COLLECTED MATERIAL —

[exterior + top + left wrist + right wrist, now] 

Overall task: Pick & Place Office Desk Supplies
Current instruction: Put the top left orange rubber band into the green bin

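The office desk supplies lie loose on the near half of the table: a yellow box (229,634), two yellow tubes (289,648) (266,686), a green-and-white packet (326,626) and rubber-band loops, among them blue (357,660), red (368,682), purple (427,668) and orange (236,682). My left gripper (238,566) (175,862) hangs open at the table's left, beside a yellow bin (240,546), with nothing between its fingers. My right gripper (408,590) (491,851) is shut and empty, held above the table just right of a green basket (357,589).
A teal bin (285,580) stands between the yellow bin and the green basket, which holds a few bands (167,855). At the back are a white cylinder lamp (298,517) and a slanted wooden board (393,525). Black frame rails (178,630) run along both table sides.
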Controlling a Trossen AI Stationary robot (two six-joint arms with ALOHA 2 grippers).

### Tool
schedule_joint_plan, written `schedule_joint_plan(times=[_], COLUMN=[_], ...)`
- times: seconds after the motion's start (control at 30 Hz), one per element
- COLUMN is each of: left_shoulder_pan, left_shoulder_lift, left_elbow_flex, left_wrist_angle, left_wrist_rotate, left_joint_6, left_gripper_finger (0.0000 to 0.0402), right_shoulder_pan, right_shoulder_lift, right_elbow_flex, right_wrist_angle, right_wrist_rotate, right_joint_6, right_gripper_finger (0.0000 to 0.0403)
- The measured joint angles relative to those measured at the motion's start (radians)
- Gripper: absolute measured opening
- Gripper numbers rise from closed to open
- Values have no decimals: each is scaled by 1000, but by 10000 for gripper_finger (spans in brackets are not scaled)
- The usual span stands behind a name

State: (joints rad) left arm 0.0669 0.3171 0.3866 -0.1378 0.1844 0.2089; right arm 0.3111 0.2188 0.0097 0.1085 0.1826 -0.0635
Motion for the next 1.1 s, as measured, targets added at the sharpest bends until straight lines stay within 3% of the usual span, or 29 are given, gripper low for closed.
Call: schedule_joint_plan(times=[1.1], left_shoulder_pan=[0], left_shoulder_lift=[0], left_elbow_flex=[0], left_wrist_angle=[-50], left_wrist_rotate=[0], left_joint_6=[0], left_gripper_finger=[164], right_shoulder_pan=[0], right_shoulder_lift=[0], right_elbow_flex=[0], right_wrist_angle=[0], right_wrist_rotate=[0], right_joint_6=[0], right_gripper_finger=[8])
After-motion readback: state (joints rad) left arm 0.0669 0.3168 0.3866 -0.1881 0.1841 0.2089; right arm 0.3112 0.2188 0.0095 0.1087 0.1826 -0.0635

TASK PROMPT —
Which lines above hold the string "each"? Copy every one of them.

ANSWER SECTION —
- COLUMN is each of: left_shoulder_pan, left_shoulder_lift, left_elbow_flex, left_wrist_angle, left_wrist_rotate, left_joint_6, left_gripper_finger (0.0000 to 0.0402), right_shoulder_pan, right_shoulder_lift, right_elbow_flex, right_wrist_angle, right_wrist_rotate, right_joint_6, right_gripper_finger (0.0000 to 0.0403)
- Values have no decimals: each is scaled by 1000, but by 10000 for gripper_finger (spans in brackets are not scaled)

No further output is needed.